The most useful bit of info I found was here, under "Extracting the File Names from the Data Object":
https://docs.microsoft.com/en-us/windows/desktop/shell/datascenarios

If you have any issue with it, I'd like to have your feedback (is it really minimal? Isn't there a dirty thing still present in there?)

Personally I like drag'n'drop based tools, like Toycon, I think it's a good alternative to command-line only tools, and it got me started importing files in my current project without having to implement a fully-fledged file explorer :)

I hope it will help,

Have a good day :)
Mārtiņš Možeiko
2559 posts / 2 projects
Minimal Drag'n'Drop application sample for Windows
Edited by Mārtiņš Možeiko on
That... is not minimal.
If all you want is to get list of dropped file names, then you don't need to use IDropTarget and all COM & ole craziness.
You just need to process WM_DROPFILES message instead. Like this: https://gist.github.com/mmozeiko/5b1700c558d37cb2bb2f00328c2982f6
As a bonus, this is much easier to use in C, not C++, code. In C code inheriting COM is pain. IDropTarget comes from "newer" Windows API that allows you to customize drop action and other extras. But there's no reason to use it, if you don't need its features.

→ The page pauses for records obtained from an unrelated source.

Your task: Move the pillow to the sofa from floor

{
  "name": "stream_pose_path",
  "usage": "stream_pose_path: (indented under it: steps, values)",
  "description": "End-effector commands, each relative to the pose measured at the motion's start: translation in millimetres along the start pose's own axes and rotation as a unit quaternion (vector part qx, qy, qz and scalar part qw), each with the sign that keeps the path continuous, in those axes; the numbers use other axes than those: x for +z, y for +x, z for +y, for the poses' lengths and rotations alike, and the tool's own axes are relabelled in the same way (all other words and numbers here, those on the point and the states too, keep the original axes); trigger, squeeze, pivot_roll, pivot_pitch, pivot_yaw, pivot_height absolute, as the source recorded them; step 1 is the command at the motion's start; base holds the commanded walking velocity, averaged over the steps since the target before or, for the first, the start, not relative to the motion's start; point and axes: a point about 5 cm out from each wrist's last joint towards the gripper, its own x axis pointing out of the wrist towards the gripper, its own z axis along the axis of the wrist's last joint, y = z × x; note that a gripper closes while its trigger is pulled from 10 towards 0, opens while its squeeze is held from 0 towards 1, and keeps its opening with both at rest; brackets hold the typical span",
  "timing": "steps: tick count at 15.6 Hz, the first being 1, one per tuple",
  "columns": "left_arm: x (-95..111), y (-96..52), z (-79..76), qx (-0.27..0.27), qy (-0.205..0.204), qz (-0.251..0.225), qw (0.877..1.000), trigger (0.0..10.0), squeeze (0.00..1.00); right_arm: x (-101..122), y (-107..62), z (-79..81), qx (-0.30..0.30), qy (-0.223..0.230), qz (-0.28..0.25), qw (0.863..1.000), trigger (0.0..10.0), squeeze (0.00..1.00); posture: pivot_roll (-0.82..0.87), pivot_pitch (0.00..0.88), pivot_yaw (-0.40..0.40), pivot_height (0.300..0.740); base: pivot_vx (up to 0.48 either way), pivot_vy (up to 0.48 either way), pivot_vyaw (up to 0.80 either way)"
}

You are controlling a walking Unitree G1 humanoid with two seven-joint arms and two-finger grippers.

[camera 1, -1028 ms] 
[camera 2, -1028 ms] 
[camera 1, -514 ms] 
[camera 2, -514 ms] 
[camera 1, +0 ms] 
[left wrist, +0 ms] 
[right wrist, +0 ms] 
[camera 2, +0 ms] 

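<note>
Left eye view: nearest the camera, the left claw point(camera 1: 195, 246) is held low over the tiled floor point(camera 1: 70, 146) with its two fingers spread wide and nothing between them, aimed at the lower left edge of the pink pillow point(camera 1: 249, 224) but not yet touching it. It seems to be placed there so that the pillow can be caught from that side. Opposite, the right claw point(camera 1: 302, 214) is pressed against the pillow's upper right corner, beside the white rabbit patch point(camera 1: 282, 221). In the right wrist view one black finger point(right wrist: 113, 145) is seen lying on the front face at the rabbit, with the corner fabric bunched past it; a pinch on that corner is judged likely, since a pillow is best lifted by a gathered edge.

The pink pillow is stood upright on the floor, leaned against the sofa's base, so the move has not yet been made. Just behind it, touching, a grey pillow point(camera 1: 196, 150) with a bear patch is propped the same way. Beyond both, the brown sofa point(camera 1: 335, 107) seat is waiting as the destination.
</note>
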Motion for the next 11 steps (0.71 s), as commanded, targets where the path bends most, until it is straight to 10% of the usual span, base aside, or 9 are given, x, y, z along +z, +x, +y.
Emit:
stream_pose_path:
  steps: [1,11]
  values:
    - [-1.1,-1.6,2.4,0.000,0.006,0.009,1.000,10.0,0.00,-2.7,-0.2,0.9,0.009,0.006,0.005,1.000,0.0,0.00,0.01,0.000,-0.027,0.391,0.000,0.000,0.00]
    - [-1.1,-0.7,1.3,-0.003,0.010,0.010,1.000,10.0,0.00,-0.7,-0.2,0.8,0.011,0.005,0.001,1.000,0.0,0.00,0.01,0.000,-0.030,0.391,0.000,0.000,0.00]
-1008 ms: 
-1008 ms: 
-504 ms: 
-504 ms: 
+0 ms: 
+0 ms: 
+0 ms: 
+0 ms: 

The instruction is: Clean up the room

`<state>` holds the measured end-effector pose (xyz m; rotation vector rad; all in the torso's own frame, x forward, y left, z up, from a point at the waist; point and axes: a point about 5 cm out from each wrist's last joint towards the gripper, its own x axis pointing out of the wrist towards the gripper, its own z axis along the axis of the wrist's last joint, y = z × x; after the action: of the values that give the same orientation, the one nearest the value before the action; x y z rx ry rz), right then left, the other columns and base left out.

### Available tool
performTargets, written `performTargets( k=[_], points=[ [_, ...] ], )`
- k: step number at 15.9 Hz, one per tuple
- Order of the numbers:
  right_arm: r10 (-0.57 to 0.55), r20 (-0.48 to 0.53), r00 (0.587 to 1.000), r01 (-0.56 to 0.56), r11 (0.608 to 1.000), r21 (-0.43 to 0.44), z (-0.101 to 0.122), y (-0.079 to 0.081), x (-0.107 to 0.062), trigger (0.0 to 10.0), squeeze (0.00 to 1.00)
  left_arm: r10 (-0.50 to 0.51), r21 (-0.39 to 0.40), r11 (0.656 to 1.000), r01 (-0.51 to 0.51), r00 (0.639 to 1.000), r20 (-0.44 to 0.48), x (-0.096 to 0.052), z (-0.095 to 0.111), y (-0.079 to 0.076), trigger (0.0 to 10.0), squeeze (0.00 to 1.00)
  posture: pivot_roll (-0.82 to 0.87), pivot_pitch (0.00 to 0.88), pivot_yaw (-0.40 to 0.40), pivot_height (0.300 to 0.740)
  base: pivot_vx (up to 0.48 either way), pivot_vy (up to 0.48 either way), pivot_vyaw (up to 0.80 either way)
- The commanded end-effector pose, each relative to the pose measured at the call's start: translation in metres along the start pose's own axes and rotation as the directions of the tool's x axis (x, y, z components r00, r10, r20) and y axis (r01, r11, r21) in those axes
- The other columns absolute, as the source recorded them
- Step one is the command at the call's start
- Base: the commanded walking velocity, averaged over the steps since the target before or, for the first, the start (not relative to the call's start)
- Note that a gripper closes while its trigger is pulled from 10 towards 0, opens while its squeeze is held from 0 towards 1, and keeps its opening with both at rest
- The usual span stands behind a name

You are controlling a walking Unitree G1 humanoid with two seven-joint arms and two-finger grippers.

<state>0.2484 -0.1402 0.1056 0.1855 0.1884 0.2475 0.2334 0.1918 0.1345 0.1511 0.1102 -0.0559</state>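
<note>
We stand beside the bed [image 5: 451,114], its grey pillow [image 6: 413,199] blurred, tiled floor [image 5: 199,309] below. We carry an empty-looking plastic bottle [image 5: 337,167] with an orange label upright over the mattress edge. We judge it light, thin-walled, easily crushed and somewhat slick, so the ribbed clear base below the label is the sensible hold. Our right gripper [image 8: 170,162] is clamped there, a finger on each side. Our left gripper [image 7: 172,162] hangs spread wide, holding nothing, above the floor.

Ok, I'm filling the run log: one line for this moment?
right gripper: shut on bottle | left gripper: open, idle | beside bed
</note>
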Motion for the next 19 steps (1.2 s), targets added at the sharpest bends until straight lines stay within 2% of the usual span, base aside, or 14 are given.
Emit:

...I think it's a good alternative to command-line only tools...

While implementing drag&drop is perfectly fine and you should do that, drag&drop is not a good alternative to command-line. It is terrible alternative. If you are making application that accepts some input to process and gives some output (text, image, sound, code, whatever...) then it should have cli interface. Sooner or later you will want to automate your workflow and then you'll want to run application automatically - either on each build, on each file you download, or some automated testing, or just on remote server. Making this work with GUI only application is huge pain. Not impossible, but still - painful.

Another note - saying that you release your code in public domain and at the same time saying in source code that it is "copyrighted" by you is kind of contradiction. Public domain means that you want code to be free of any copy-rights. You still can say that you are the author, or this code is developed by you, but there should not be any copyright for public domain code.
70 posts
Professional programmer, working in the video games industry since 2012
Minimal Drag'n'Drop application sample for Windows
Thanks for your feedback, that's what I wanted to know, I found it crazy that the only working way I found to handle drag'n'drop was to create and register a class dedicated to that ^^' Handling the WM_DROPFILES message is actually the first thing I tried but I couldn't make it work, showing that the Microsoft documentations are clearly lacking.

Also, I did not say drag'n'drop is a good REPLACEMENT but a good ALTERNATIVE to a command-line interface.
Michael Dodis
16 posts
Minimal Drag'n'Drop application sample for Windows
I think that this is a very good candidate for the wiki; at the very least referencing the links.

I also tried the WM_DROPFILES way and couldn't get it to work, but now I'll at least have something to look at to see what I was doing wrong. Thank you both!

mmozeiko
While implementing drag&drop is perfectly fine and you should do that, drag&drop is not a good alternative to command-line. It is terrible alternative. If you are making application that accepts some input to process and gives some output (text, image, sound, code, whatever...) then it should have cli interface. Sooner or later you will want to automate your workflow and then you'll want to run application automatically - either on each build, on each file you download, or some automated testing, or just on remote server. Making this work with GUI only application is huge pain. Not impossible, but still - painful.


In my mind, I always saw drag&drop as a user interface kind of thing. It's harder to implement(in terms of the existing documentation of Win32) than command-line arguments, but it's a nice thing to have if you're building something that is (non-savvy?) user oriented.